■ Exercise aim
Word for word, write the lines below out again, with no pictures.

::::

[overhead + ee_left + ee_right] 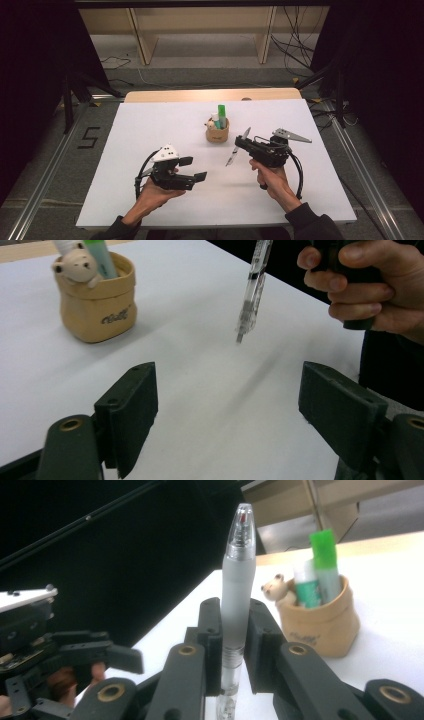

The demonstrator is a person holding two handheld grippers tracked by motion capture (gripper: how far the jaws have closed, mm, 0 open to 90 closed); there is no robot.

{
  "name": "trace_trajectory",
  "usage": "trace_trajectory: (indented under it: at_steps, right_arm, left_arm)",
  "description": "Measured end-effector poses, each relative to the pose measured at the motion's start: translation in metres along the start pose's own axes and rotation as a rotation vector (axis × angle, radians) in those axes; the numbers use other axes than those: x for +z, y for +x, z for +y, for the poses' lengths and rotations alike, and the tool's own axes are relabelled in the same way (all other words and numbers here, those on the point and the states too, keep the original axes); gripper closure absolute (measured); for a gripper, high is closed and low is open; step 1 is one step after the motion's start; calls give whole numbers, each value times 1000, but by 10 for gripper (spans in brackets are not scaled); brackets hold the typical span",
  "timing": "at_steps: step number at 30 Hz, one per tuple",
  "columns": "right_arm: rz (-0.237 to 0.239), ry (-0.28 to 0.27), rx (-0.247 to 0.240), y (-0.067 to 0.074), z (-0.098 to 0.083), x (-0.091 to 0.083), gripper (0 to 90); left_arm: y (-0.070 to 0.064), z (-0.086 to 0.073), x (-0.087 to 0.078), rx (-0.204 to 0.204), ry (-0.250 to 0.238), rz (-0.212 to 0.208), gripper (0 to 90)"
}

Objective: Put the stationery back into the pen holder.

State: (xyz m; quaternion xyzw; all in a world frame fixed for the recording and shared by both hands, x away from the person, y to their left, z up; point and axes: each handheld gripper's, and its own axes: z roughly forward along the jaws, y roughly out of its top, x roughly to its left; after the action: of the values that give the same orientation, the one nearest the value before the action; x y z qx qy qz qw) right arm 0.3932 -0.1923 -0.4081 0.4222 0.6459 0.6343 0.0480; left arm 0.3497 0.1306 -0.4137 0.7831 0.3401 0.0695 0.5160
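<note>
I see the white counter (150, 125) spread wide under both my tools. My left hand-held gripper (192, 169) hovers low over its near left part, jaws spread wide with nothing between them. My right hand-held gripper (241, 142) is pinching a clear mechanical pen (237, 148) around its frosted grip, the pen tilted with its tip down near the counter, just right of the middle. Behind it, near the centre, sits a small tan fabric cup (217, 133) holding a green marker (222, 115), a glue stick (306, 582) and a little bear figure (276, 589).
</note>
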Motion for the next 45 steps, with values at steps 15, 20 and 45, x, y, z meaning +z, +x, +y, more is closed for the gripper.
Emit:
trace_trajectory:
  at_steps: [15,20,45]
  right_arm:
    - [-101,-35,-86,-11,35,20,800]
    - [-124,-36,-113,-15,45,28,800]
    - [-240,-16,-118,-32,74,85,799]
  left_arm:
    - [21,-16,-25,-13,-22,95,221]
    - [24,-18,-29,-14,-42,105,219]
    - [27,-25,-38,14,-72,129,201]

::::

■ Exercise output
[overhead + ee_left + ee_right] 

The demonstrator is a person holding two handheld grippers tracked by motion capture (gripper: how far the jaws have closed, mm, 0 open to 90 closed); there is no robot.

{
  "name": "trace_trajectory",
  "usage": "trace_trajectory: (indented under it: at_steps, right_arm, left_arm)",
  "description": "Measured end-effector poses, each relative to the pose measured at the motion's start: translation in metres along the start pose's own axes and rotation as a rotation vector (axis × angle, radians) in those axes; the numbers use other axes than those: x for +z, y for +x, z for +y, for the poses' lengths and rotations alike, and the tool's own axes are relabelled in the same way (all other words and numbers here, those on the point and the states too, keep the original axes); gripper closure absolute (measured); for a gripper, high is closed and low is open; step 1 is one step after the motion's start; calls give whole numbers, each value times 1000, but by 10 for gripper (spans in brackets are not scaled); brackets hold the typical span",
  "timing": "at_steps: step number at 30 Hz, one per tuple",
  "columns": "right_arm: rz (-0.237 to 0.239), ry (-0.28 to 0.27), rx (-0.247 to 0.240), y (-0.067 to 0.074), z (-0.098 to 0.083), x (-0.091 to 0.083), gripper (0 to 90); left_arm: y (-0.070 to 0.064), z (-0.086 to 0.073), x (-0.087 to 0.078), rx (-0.204 to 0.204), ry (-0.250 to 0.238), rz (-0.212 to 0.208), gripper (0 to 90)"
}

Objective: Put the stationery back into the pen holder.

State: (xyz m; quaternion xyzw; all in a world frame fixed for the recording and shared by both hands, x away from the person, y to their left, z up; point and axes: each handheld gripper's, and its own axes: z roughly forward along the jaws, y roughly out of its top, x roughly to its left; after the action: of the values that give the same orientation, the one nearest the value before the action; x y z qx qy qz qw) right arm 0.3932 -0.1923 -0.4081 0.4222 0.6459 0.6343 0.0480; left arm 0.3497 0.1306 -0.4137 0.7831 0.3401 0.0695 0.5160
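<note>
I see the white counter (150, 125) spread wide under both my tools. My left hand-held gripper (192, 169) hovers low over its near left part, jaws spread wide with nothing between them. My right hand-held gripper (241, 142) is pinching a clear mechanical pen (237, 148) around its frosted grip, the pen tilted with its tip down near the counter, just right of the middle. Behind it, near the centre, sits a small tan fabric cup (217, 133) holding a green marker (222, 115), a glue stick (306, 582) and a little bear figure (276, 589).
</note>
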Motion for the next 45 steps, with values at steps 15, 20 and 45, x, y, z meaning +z, +x, +y, more is closed for the gripper.
Emit:
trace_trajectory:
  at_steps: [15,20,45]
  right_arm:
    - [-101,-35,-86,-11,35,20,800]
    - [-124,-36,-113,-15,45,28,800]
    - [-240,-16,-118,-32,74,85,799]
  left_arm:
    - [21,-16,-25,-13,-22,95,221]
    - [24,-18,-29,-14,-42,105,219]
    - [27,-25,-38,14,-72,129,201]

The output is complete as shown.